## EXERCISE
State how many lines in the listing below include the string "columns". The answer is the number alone.

## EXERCISE DATA
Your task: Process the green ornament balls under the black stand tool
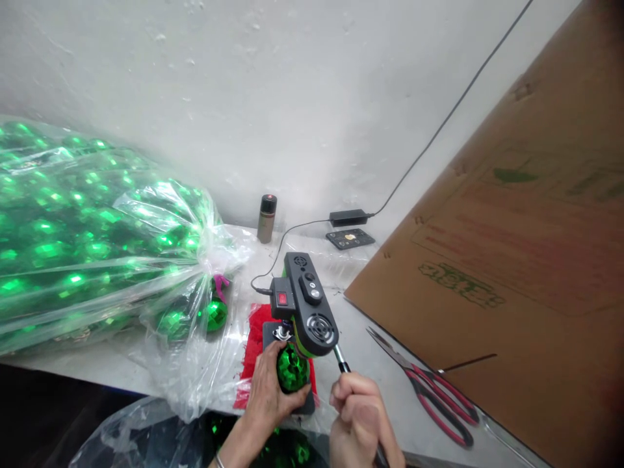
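Observation:
A small black and green bench machine (305, 305) with a red switch stands on a red cloth (256, 338) near the table's front edge. My left hand (270, 390) is closed around a shiny green faceted ball (291, 370) and holds it under the machine's head. My right hand (358, 416) is a fist around the machine's lever handle (342, 361), which slants down to the right.
A large clear plastic bag of green balls (82, 240) fills the left side, with another bag (160, 435) below the table edge. Red-handled scissors (429, 390) lie right of the machine. A cardboard sheet (511, 260) leans at right. A spray can (266, 218), power adapter (348, 217) and phone (350, 238) sit by the wall.

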A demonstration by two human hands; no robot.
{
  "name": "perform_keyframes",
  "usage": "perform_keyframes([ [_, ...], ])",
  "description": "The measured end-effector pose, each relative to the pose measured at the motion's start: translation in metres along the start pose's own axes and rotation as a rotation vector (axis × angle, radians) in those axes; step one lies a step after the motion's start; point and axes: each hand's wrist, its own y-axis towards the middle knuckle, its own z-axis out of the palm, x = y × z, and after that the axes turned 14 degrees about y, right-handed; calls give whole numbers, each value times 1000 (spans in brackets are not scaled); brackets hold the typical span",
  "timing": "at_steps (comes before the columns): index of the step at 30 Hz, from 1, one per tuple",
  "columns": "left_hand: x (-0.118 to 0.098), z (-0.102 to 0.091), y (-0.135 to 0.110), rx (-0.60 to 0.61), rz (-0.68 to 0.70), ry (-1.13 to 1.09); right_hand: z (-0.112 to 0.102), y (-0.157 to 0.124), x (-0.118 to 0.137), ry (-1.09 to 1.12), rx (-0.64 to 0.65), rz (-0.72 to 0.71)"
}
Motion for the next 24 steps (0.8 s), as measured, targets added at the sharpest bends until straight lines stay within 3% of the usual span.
perform_keyframes([
  [13, -5, -6, 4, 28, -34, -15, -1, -2, -4, 17, -2, 0],
  [24, -4, -8, 5, -2, 20, 20, -13, -33, -25, -16, 21, -68],
])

## TASK ANSWER
2